## GIVEN INFORMATION
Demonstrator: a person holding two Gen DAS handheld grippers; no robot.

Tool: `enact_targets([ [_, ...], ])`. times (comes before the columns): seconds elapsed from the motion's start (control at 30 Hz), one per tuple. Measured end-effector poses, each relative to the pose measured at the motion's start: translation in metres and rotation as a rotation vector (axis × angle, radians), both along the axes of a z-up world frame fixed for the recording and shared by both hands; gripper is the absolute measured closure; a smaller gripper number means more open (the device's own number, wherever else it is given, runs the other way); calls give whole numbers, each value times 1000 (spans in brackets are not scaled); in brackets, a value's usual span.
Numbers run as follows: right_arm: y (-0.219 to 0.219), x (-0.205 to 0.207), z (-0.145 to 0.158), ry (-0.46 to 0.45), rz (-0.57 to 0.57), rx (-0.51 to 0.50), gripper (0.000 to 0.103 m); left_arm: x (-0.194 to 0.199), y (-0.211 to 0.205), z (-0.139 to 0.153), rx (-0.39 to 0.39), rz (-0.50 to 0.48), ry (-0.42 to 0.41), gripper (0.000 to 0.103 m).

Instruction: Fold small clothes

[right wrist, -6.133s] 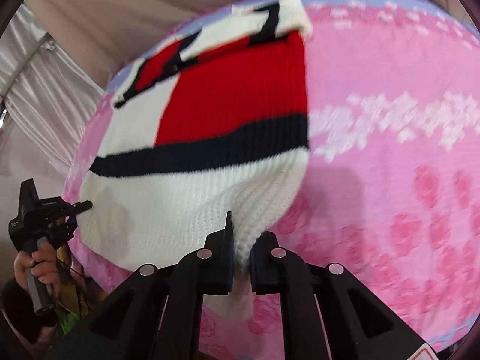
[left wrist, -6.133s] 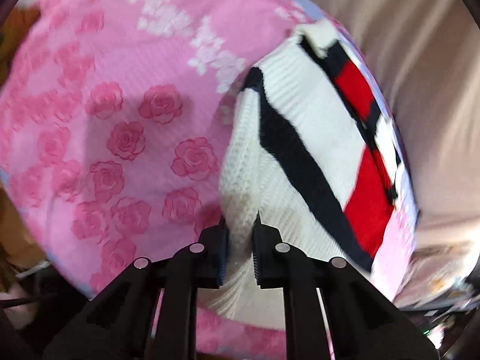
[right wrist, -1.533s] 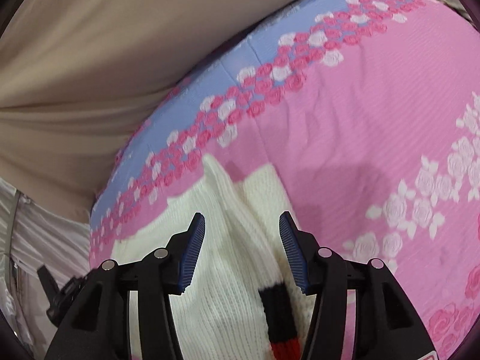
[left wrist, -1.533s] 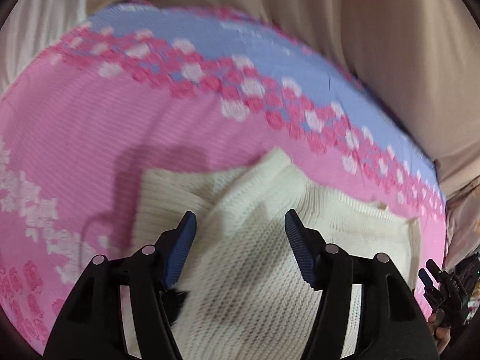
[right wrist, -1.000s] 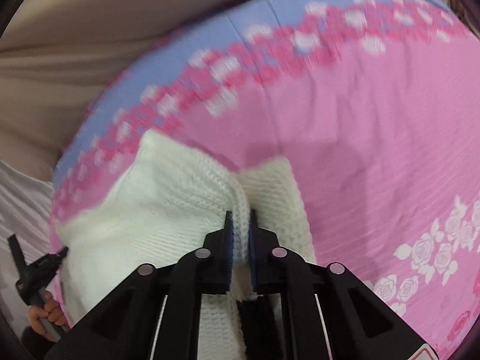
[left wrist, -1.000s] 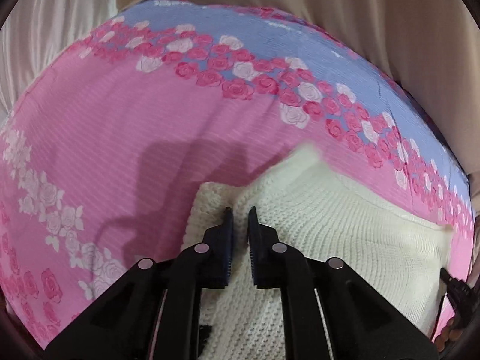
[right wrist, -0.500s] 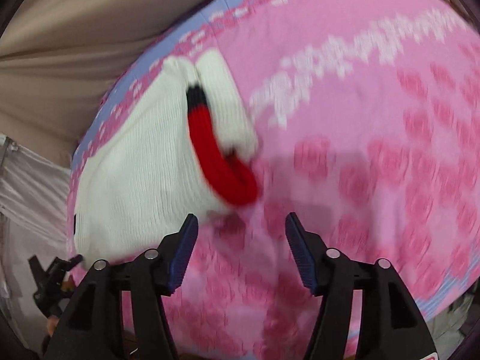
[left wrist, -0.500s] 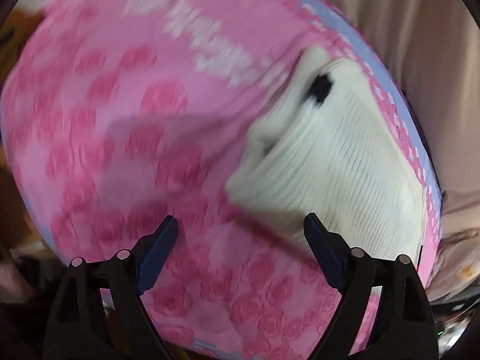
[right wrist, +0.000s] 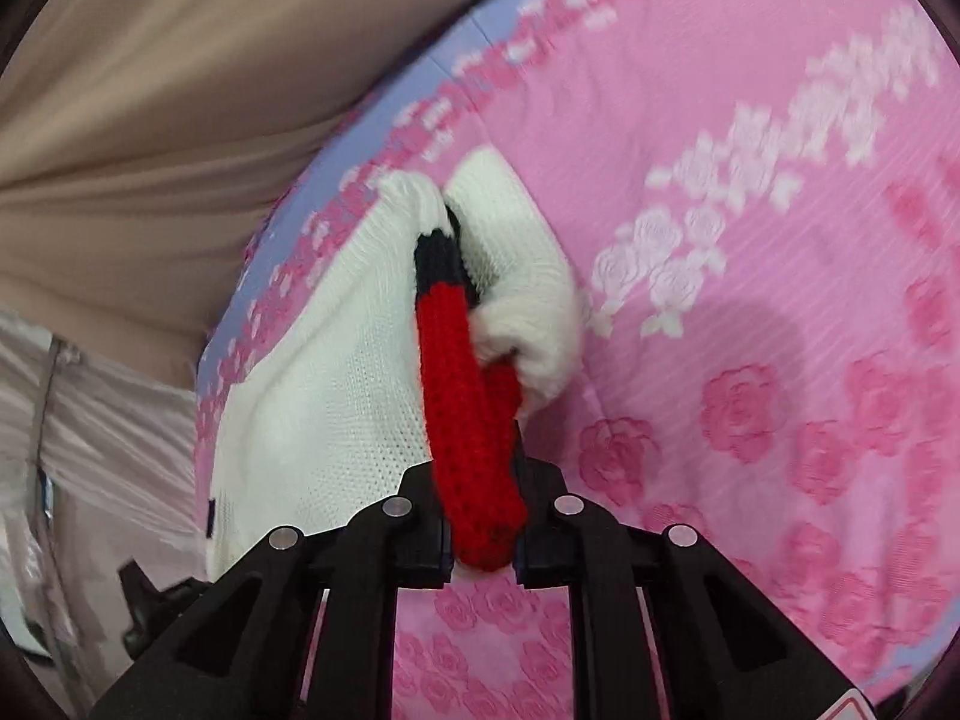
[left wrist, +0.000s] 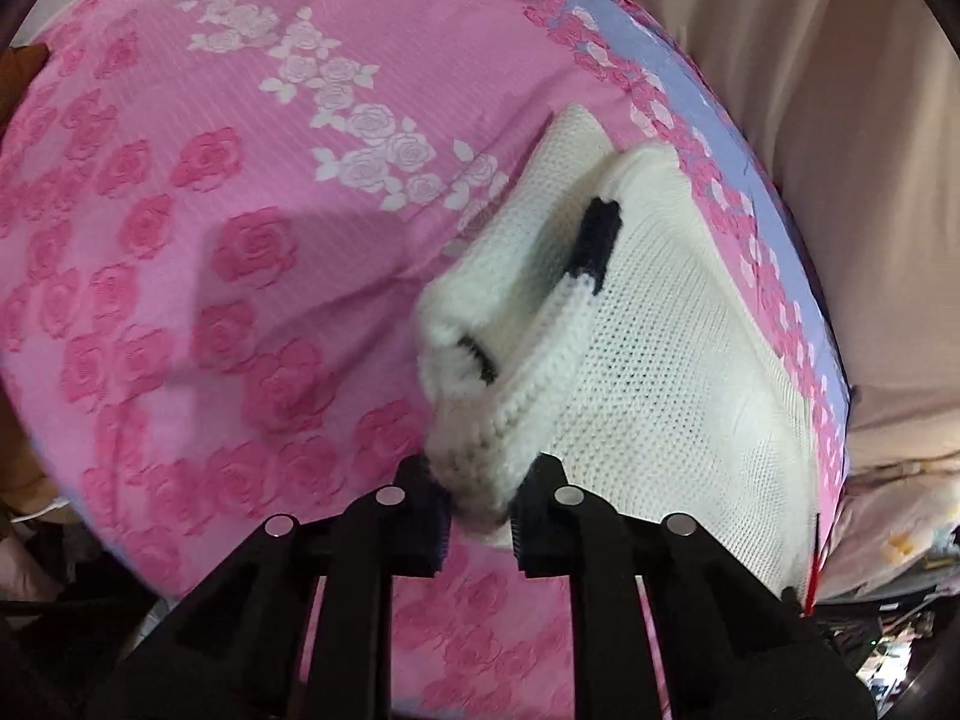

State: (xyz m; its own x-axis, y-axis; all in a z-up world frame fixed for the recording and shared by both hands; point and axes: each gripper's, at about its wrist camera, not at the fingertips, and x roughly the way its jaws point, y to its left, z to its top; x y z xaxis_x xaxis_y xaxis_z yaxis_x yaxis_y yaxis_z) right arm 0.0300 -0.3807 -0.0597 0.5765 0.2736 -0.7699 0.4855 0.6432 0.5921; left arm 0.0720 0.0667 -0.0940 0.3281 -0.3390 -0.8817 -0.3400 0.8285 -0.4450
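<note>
Bed: pink rose-print sheet (left wrist: 240,192), beige curtain (left wrist: 840,120) behind.
Sweater: white knit (left wrist: 660,360), folded, lying on the sheet near its blue border.
Left gripper (left wrist: 478,525): clamped on the sweater's white edge.
Right gripper (right wrist: 483,534): clamped on its red fold.

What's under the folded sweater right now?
The sweater lies on the pink rose-print bedsheet, which shows all around it. Both the left gripper and right gripper pinch its near edge. Whatever is directly beneath the knit is covered.
</note>
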Motion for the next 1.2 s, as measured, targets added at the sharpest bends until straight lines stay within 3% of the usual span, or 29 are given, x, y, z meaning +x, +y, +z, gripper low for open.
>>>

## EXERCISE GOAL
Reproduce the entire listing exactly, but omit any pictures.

## EXERCISE OUTPUT
Demonstrator: a person holding two Gen DAS handheld grippers; no robot.

Tool: `enact_targets([ [_, ...], ])`. times (comes before the columns): seconds elapsed from the motion's start (control at 30 Hz), one per tuple. Measured end-effector poses, each relative to the pose measured at the motion's start: translation in metres and rotation as a rotation vector (axis × angle, radians), both along the axes of a z-up world frame fixed for the recording and shared by both hands; gripper is the absolute measured closure; a smaller gripper number means more open (the device's own number, wherever else it is given, runs the other way); calls give whole numbers, each value times 1000 (spans in brackets are not scaled); in brackets, a value's usual span.
Numbers run as follows: right_arm: y (-0.219 to 0.219), x (-0.205 to 0.207), z (-0.145 to 0.158), ry (-0.46 to 0.45), rz (-0.57 to 0.57), rx (-0.51 to 0.50), gripper (0.000 to 0.103 m); left_arm: x (-0.194 to 0.199), y (-0.211 to 0.205), z (-0.139 to 0.153), rx (-0.39 to 0.39), rz (-0.50 to 0.48), ry (-0.42 to 0.41), gripper (0.000 to 0.103 m).

Instruction: Fold small clothes

[right wrist, -6.133s] 
[left wrist, -6.133s] 
[right wrist, -1.533s] 
[left wrist, -1.533s] 
[right wrist, -1.000s] 
[left wrist, -1.000s] 
[right wrist, -0.500s] 
[left wrist, -0.500s] 
[right wrist, +0.000s] 
[left wrist, +0.000s] 

State: (xyz m; its own x-axis, y-axis; all in a z-up world frame fixed for the recording and shared by both hands; point and axes: each gripper's, at about its wrist camera, not at the fingertips, and x roughly the way its jaws point, y to its left, z to its top; x y z xaxis_x xaxis_y xaxis_z yaxis_x yaxis_y yaxis_z) right arm 0.0300 -0.3807 -0.0597 0.5765 0.2736 -0.7699 0.4855 0.6432 0.5921; left arm 0.0720 0.0667 -0.0940 0.3281 -0.3390 -0.8817 -0.3400 0.8285 -0.4450
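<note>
Bed: pink rose-print sheet (left wrist: 240,192), beige curtain (left wrist: 840,120) behind.
Sweater: white knit (left wrist: 660,360), folded, lying on the sheet near its blue border.
Left gripper (left wrist: 478,525): clamped on the sweater's white edge.
Right gripper (right wrist: 483,534): clamped on its red fold.

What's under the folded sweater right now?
The sweater lies on the pink rose-print bedsheet, which shows all around it. Both the left gripper and right gripper pinch its near edge. Whatever is directly beneath the knit is covered.
</note>
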Motion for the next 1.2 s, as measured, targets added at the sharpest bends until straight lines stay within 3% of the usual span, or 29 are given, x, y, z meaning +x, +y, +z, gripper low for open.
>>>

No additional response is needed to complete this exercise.